Working with the homeless was probably my best experience in dealing with people receiving no love. They were lonely in a utilitarian sense of the word. Quite surprisingly though, many of the clients were not lonely in the existential manner. Whether it was good or a place for them to turn to, this was a place for them, it was their refuge. My job was to assist, at times when it was utilitarian love that they had a problem of dealing with. After their family and friends threw them out, at times, our agency is where they turned to. Some times, as their social worker, it was merely showing them empathy and messages of empowerment which really helped. Finally, somebody was not turning them away, and they no longer felt alone.

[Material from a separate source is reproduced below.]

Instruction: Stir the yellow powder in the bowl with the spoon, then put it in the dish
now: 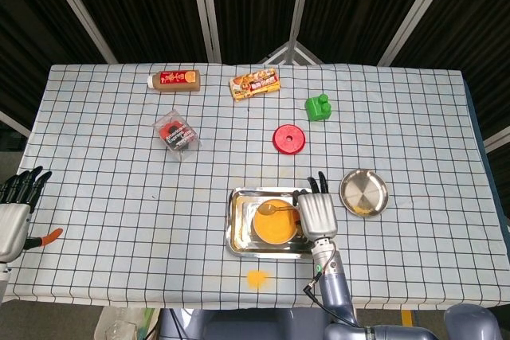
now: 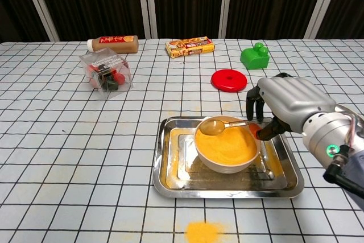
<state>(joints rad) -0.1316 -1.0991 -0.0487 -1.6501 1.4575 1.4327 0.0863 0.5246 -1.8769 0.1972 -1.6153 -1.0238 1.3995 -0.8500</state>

When people feel alone, or are having trouble with loving relationships, there are many approaches a social workers can take to intervene. For example, one of my clients was a substance abuser for forty years. I decided to use a life history approach to try to find the root of his problem. It turned out that the client has always had trouble making friends. In college, he became popular among other drug users. He felt that this was the route which he had to take to make friends. After a few months of treatment, he came to realize that this behavior was not necessary. Soon after, his drug tests were coming back negative.
To conclude, Being lonely, and the concept of love is nothing new. According to Soleveichick, these ideas have in a sense been around since creation. Many other philosophers have looked at these concepts as well. There are also the many paths the social worker can take if one is troubled in this area. The exact way of helping when these issues can in fact be resolved person-to-person is up to both the client and the social worker.